PROBLEM REQUIREMENTS:
Return each record shown beneath, word for word.

Records from a dataset:
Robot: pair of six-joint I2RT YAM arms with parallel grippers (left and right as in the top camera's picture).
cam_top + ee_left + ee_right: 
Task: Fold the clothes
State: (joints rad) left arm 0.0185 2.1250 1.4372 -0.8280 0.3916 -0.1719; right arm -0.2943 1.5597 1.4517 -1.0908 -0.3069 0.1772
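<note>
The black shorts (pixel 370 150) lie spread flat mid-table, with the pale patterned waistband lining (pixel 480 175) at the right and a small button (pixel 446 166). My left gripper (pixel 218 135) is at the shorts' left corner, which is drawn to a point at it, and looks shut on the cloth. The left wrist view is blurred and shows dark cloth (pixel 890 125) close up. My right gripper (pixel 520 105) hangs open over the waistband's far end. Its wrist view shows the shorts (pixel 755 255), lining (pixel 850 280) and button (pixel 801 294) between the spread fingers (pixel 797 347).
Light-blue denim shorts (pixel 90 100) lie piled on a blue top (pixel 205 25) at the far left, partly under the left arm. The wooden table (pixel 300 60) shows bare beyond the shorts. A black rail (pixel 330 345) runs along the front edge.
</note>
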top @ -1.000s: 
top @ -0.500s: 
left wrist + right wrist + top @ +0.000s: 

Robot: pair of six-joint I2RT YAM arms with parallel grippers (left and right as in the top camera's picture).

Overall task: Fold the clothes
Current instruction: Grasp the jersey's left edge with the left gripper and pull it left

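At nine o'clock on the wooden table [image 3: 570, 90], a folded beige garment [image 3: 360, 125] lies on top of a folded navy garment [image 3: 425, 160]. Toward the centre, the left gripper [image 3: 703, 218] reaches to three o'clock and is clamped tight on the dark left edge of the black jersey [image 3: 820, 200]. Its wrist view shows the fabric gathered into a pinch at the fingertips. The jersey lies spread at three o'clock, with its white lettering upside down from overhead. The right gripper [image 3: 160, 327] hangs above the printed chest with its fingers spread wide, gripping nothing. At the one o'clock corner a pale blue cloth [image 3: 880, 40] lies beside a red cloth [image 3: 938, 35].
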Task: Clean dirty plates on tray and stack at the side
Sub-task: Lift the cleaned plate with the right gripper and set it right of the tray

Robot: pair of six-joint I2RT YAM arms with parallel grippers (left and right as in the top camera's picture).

ANSWER TO THIS PROBLEM:
Robot: pair of six-joint I2RT YAM arms with parallel grippers (left and right as in the top camera's picture).
cam_top + ee_left + ee_right: 
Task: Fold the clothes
State: (joints rad) left arm 0.0185 2.1250 1.4372 -0.8280 0.3916 -0.1719; right arm -0.2943 1.5597 1.4517 -1.0908 -0.3069 0.1772
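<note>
The black shorts (pixel 370 150) lie spread flat mid-table, with the pale patterned waistband lining (pixel 480 175) at the right and a small button (pixel 446 166). My left gripper (pixel 218 135) is at the shorts' left corner, which is drawn to a point at it, and looks shut on the cloth. The left wrist view is blurred and shows dark cloth (pixel 890 125) close up. My right gripper (pixel 520 105) hangs open over the waistband's far end. Its wrist view shows the shorts (pixel 755 255), lining (pixel 850 280) and button (pixel 801 294) between the spread fingers (pixel 797 347).
Light-blue denim shorts (pixel 90 100) lie piled on a blue top (pixel 205 25) at the far left, partly under the left arm. The wooden table (pixel 300 60) shows bare beyond the shorts. A black rail (pixel 330 345) runs along the front edge.
</note>
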top @ -1.000s: 
top @ -0.500s: 
left wrist + right wrist + top @ +0.000s: 

Robot: pair of six-joint I2RT YAM arms with parallel grippers (left and right as in the top camera's picture).

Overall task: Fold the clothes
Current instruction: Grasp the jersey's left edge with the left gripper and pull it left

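At nine o'clock on the wooden table [image 3: 570, 90], a folded beige garment [image 3: 360, 125] lies on top of a folded navy garment [image 3: 425, 160]. Toward the centre, the left gripper [image 3: 703, 218] reaches to three o'clock and is clamped tight on the dark left edge of the black jersey [image 3: 820, 200]. Its wrist view shows the fabric gathered into a pinch at the fingertips. The jersey lies spread at three o'clock, with its white lettering upside down from overhead. The right gripper [image 3: 160, 327] hangs above the printed chest with its fingers spread wide, gripping nothing. At the one o'clock corner a pale blue cloth [image 3: 880, 40] lies beside a red cloth [image 3: 938, 35].
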Task: Clean dirty plates on tray and stack at the side
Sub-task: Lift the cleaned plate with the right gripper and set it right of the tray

Robot: pair of six-joint I2RT YAM arms with parallel grippers (left and right as in the top camera's picture).

This output contains the complete answer.